Work order - Your answer should consist only of the lines below from the one with "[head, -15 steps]" through the one with "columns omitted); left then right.", copied exactly.

[[ Input material, beginning ]]

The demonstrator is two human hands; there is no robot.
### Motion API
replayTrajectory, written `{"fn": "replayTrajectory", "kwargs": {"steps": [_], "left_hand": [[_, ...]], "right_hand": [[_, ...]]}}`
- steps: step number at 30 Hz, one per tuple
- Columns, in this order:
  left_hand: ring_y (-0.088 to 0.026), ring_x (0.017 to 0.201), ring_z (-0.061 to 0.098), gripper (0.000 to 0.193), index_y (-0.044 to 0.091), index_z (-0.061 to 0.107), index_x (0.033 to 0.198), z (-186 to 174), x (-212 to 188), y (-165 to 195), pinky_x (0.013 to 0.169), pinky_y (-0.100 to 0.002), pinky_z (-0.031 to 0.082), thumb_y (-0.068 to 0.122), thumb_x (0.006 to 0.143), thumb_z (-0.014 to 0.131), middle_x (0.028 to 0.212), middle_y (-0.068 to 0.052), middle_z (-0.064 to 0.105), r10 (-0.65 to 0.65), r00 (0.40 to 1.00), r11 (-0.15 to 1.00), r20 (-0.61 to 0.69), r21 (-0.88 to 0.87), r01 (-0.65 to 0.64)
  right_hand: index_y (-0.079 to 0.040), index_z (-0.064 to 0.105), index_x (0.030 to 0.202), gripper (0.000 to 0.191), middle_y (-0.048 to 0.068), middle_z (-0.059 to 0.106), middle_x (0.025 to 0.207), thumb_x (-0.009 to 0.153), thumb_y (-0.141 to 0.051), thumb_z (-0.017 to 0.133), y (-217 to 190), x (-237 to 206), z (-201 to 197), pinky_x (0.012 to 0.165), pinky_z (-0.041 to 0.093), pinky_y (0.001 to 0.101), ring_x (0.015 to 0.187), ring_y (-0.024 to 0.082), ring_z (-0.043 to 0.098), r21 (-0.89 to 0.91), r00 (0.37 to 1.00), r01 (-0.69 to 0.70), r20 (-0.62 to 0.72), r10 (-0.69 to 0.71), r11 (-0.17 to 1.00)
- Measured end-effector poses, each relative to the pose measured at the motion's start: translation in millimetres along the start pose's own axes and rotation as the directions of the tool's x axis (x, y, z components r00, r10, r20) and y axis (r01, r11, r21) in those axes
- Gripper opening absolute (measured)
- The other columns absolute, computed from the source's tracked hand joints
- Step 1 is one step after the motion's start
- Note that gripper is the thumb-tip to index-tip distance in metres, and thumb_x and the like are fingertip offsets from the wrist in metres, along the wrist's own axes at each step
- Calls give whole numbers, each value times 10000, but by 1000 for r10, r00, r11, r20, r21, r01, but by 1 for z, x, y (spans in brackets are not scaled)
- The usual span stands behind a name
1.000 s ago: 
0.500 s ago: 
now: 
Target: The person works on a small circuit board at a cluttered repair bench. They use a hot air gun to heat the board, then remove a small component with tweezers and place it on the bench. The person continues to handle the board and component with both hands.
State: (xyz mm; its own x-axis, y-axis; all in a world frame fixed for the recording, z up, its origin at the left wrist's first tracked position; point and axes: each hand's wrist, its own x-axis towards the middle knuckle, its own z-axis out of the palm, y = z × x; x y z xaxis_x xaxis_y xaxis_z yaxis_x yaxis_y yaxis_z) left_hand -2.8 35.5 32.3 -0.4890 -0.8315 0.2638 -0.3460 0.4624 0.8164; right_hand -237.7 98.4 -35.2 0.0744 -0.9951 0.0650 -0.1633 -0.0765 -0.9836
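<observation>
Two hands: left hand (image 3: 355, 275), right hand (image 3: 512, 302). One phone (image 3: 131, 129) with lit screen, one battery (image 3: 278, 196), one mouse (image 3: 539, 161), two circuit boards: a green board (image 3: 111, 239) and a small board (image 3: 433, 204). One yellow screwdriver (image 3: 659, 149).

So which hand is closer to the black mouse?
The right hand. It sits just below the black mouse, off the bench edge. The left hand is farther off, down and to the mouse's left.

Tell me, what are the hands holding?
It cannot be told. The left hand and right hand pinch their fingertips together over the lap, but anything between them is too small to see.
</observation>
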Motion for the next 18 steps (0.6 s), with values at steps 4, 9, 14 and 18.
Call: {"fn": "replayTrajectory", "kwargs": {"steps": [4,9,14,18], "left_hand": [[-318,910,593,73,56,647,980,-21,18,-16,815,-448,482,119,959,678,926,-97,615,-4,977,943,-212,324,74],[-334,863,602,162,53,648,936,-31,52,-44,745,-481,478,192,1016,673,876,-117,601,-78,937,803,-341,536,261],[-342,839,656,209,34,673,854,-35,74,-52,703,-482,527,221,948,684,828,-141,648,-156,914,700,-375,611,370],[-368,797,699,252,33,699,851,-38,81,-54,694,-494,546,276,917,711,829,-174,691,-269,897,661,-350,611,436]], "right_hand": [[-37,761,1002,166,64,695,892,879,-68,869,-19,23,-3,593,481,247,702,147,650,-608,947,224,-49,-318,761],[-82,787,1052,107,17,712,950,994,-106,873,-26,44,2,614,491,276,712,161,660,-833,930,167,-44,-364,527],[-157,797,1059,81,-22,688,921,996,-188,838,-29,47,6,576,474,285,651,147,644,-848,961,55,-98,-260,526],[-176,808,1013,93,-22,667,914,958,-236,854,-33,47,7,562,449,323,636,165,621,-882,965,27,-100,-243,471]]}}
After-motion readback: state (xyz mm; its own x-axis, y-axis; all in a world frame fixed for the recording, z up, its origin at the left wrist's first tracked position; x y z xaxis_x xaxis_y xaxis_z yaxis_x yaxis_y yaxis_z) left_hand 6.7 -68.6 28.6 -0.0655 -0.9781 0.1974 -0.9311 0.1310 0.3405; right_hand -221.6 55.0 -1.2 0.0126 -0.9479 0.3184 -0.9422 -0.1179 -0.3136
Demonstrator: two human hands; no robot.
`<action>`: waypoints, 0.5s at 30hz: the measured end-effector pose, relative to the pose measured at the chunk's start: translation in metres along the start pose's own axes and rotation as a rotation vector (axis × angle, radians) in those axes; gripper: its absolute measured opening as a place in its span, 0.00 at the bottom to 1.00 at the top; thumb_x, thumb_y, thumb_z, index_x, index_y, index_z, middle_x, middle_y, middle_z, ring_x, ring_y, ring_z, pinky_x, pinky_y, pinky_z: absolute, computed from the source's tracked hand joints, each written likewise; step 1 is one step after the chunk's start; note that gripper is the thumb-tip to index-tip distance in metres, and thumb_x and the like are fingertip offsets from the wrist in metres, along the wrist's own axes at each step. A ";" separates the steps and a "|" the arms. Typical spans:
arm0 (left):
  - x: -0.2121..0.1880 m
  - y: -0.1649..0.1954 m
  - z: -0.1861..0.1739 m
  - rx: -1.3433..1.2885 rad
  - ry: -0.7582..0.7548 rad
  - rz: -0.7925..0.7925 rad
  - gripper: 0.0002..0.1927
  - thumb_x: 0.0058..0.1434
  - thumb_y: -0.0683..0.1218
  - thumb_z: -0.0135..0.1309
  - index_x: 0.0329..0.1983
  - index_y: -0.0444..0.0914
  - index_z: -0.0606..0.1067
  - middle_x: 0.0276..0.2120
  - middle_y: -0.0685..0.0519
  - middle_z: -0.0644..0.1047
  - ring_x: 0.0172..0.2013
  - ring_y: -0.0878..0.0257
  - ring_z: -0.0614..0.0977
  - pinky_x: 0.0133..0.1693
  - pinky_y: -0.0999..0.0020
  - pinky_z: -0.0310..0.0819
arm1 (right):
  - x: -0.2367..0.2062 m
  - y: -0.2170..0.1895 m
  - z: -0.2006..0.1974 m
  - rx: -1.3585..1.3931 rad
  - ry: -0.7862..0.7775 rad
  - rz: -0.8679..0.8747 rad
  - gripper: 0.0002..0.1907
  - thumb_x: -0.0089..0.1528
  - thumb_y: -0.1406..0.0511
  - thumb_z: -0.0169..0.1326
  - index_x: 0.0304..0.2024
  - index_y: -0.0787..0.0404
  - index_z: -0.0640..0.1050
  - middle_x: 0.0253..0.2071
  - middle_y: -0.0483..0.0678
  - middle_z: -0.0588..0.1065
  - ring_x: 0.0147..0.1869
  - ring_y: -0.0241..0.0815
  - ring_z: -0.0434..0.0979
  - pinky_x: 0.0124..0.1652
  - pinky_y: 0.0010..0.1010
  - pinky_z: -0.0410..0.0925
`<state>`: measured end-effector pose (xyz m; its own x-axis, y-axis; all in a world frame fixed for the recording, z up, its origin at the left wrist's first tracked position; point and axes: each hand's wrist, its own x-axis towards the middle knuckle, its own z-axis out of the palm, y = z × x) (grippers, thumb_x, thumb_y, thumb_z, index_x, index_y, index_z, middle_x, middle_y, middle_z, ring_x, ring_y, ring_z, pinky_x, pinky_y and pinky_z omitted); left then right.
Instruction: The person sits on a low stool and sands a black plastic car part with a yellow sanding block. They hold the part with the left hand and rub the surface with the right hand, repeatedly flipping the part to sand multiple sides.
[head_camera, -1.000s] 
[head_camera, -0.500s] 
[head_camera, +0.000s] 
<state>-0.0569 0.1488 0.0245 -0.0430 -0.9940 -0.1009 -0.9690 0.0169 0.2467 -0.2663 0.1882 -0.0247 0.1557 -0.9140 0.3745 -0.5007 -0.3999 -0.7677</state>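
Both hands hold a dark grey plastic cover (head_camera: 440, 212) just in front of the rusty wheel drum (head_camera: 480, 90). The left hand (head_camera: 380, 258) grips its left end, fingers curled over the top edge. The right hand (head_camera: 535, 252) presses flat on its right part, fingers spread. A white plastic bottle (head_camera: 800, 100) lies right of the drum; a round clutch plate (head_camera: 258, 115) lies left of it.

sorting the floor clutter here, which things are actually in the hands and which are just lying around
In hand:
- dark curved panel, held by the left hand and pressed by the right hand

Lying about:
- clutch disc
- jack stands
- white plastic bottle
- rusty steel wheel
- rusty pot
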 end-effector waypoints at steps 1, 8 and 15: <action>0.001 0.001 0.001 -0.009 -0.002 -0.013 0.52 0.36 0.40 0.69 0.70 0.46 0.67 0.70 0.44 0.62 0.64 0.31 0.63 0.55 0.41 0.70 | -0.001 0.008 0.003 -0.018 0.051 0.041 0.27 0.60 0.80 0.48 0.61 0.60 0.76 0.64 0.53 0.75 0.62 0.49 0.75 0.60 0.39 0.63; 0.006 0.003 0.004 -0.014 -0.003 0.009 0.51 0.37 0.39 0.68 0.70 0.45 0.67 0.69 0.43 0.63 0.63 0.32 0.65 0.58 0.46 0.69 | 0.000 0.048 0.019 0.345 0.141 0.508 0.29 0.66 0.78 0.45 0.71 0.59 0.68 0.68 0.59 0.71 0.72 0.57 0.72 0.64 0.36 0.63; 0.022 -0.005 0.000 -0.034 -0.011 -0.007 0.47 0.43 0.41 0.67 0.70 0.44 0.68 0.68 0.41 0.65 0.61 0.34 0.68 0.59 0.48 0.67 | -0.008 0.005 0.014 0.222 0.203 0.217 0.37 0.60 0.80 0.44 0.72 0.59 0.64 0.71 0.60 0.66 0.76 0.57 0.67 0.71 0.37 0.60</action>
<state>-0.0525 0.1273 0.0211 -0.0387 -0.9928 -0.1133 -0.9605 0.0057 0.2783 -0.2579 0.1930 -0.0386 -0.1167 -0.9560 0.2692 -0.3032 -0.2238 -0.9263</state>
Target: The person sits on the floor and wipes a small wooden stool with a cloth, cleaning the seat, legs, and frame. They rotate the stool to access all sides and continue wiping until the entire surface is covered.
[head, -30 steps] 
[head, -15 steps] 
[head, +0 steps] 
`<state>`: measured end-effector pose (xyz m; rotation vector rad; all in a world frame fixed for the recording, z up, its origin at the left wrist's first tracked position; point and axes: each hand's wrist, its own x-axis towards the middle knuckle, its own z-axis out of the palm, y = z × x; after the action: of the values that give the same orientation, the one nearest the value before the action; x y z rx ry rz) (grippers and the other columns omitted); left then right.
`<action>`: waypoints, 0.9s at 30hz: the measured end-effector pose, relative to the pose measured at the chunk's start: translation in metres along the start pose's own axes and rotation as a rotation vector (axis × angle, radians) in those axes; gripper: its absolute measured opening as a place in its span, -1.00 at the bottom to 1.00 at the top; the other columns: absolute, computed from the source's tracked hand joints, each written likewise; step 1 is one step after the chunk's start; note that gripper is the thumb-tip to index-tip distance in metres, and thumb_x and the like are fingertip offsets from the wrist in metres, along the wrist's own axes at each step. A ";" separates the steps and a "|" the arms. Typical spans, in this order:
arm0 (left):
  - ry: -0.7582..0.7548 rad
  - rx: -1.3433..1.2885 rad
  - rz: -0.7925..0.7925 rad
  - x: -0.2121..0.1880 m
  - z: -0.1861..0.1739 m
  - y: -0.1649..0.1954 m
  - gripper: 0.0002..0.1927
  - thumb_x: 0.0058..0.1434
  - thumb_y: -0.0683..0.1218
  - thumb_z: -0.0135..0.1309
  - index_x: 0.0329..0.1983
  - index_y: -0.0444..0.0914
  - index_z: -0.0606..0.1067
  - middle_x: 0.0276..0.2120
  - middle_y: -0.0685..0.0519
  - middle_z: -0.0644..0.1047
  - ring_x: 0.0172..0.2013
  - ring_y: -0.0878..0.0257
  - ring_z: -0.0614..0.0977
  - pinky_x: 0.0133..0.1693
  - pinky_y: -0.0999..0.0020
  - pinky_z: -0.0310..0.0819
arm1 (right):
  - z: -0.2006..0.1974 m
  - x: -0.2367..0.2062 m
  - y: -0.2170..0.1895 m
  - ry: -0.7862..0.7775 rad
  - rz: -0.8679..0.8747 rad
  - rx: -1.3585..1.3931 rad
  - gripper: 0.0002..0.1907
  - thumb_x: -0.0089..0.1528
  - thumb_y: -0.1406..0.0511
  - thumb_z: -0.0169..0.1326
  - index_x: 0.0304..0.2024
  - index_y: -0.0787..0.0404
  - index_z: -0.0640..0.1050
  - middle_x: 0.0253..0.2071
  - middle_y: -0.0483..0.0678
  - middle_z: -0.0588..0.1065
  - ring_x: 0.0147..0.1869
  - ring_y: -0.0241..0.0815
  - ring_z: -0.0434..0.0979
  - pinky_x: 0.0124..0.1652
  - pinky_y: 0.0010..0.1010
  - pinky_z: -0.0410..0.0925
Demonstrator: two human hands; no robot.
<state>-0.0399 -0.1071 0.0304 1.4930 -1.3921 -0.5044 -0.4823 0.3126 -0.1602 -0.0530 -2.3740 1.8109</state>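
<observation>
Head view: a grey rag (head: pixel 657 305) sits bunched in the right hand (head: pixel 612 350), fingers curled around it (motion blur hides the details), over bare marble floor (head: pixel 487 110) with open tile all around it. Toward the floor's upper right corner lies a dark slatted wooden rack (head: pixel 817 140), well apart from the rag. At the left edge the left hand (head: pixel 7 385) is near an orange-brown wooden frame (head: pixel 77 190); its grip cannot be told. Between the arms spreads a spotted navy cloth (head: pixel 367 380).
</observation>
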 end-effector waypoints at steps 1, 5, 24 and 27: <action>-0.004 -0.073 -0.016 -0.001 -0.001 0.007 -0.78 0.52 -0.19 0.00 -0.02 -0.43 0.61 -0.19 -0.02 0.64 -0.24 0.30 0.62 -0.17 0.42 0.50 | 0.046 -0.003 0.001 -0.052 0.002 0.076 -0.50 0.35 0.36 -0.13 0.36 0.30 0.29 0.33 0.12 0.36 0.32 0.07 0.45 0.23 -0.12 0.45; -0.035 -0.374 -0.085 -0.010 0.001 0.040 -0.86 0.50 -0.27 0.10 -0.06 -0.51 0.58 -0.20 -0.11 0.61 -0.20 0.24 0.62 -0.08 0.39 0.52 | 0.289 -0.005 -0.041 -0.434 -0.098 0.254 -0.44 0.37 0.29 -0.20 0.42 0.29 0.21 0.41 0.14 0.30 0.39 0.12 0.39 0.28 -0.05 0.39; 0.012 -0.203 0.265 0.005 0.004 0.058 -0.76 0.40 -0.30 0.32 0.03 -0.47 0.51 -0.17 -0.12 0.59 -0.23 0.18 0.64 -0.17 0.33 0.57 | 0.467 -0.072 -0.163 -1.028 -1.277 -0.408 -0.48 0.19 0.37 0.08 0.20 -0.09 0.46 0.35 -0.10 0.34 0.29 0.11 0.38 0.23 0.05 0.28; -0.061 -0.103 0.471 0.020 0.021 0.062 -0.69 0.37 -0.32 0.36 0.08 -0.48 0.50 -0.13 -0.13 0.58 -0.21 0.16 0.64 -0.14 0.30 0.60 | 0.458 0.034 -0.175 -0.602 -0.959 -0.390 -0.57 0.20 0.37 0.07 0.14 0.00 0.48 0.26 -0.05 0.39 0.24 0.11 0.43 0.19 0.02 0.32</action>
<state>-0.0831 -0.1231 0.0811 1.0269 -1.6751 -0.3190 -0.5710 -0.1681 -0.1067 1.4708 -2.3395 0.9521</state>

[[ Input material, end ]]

Response to this exercise -
[head, -15 steps] 
[head, +0 steps] 
`<state>`: measured end-effector pose (xyz m; rotation vector rad; all in a world frame fixed for the recording, z up, its origin at the left wrist's first tracked position; point and axes: each hand's wrist, its own x-axis towards the middle knuckle, its own z-axis out of the palm, y = z × x; after the action: of the values that give the same orientation, the one nearest the value before the action; x y z rx ry rz) (grippers and the other columns omitted); left then right.

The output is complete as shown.